Let's solve the problem step by step.

Problem Recap:

• A triangular metal lamina expands such that the base length is always three times its height.
• The rate of increase of its area is $\frac{dA}{dt} = 0.27 \, \text{cm}^2/\text{sec}$.
• We are to find the rate of change of its height, $\frac{dh}{dt}$, when the height $h = 9 \, \text{cm}$.

Given:

• Base length $b = 3h$ (since base is three times the height).
• Area of the triangle $A = \frac{1}{2} \times \text{base} \times \text{height} = \frac{1}{2} \times 3h \times h = \frac{3}{2} h^2$.
• Rate of increase of area $\frac{dA}{dt} = 0.27 \, \text{cm}^2/\text{sec}$.

Step-by-Step Solution:

1. Express the area in terms of height: $A = \frac{3}{2} h^2$

2. Differentiate the area $A$ with respect to time $t$: $\frac{dA}{dt} = \frac{d}{dt} \left(\frac{3}{2} h^2 \right)$ Using the chain rule: $\frac{dA}{dt} = \frac{3}{2} \times 2h \times \frac{dh}{dt} = 3h \frac{dh}{dt}$

3. Substitute the given values: We know $\frac{dA}{dt} = 0.27 \, \text{cm}^2/\text{sec}$ and $h = 9 \, \text{cm}$. Substitute these values into the differentiated equation: $0.27 = 3 \times 9 \times \frac{dh}{dt}$

4. Solve for $\frac{dh}{dt}$: $0.27 = 27 \times \frac{dh}{dt}$ $\frac{dh}{dt} = \frac{0.27}{27} = 0.01 \, \text{cm/sec}$

Final Answer:

The rate of change of the height when the height is 9 cm is $\frac{dh}{dt} = 0.01 \, \text{cm/sec}$.

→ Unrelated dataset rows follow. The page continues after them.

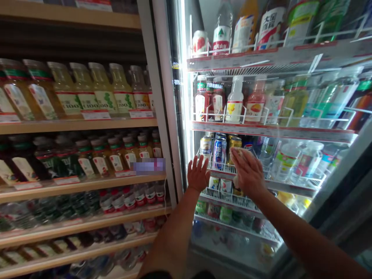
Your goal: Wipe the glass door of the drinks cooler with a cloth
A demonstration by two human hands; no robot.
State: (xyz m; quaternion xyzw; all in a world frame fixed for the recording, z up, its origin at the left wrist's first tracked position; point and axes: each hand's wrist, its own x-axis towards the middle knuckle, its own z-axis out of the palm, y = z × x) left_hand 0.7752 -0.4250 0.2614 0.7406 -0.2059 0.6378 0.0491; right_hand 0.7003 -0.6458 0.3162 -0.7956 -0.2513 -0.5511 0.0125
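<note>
My left hand (198, 174) is raised with its fingers spread, holding nothing, in front of the drinks cooler's glass door (232, 248). It looks laid against the glass, though contact is hard to make out. To its right, my right hand (249, 172) presses a pale cloth (235, 181) toward the same glass, with the cloth mostly hidden under the palm and fingers. Behind the hands stand a blue can (219, 152) and a gold-topped can (205, 146) on a wire-fronted cooler shelf (215, 173).
Bottled drinks (234, 102) fill the upper cooler shelves. On the left, an open wooden rack (78, 126) holds rows of juice bottles (101, 87). A grey frame post (162, 97) divides rack and cooler. A bright light strip (183, 77) runs down the cooler's left edge.
</note>
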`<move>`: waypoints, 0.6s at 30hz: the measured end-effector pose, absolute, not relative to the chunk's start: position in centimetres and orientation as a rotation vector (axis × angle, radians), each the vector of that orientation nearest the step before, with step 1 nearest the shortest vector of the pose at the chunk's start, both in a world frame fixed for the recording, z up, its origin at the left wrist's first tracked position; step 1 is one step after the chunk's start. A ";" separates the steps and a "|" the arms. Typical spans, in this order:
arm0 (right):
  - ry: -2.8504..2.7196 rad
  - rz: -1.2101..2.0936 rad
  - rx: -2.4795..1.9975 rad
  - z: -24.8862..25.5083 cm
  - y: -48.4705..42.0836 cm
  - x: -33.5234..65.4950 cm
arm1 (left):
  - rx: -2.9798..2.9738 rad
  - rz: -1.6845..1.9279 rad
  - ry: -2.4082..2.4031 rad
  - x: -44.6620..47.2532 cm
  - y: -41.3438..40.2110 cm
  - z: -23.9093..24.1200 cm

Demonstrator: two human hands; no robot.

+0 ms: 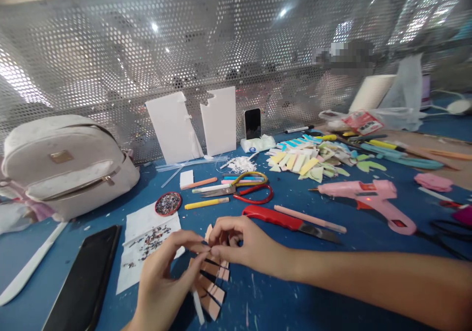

Would you like more details or have any questions? Here are 5 related questions you might find interesting:

1. How would the solution change if the base was twice the height instead of three times?
2. What if the rate of area change were different, say $0.5 \, \text{cm}^2/\text{sec}$?
3. How does this problem relate to real-world applications like material expansion?
4. What is the significance of the chain rule in this problem?
5. How could you extend this problem to find the rate of change of the base length?

Tip: Understanding how to apply the chain rule is crucial in solving problems involving rates of change, especially when variables are interdependent.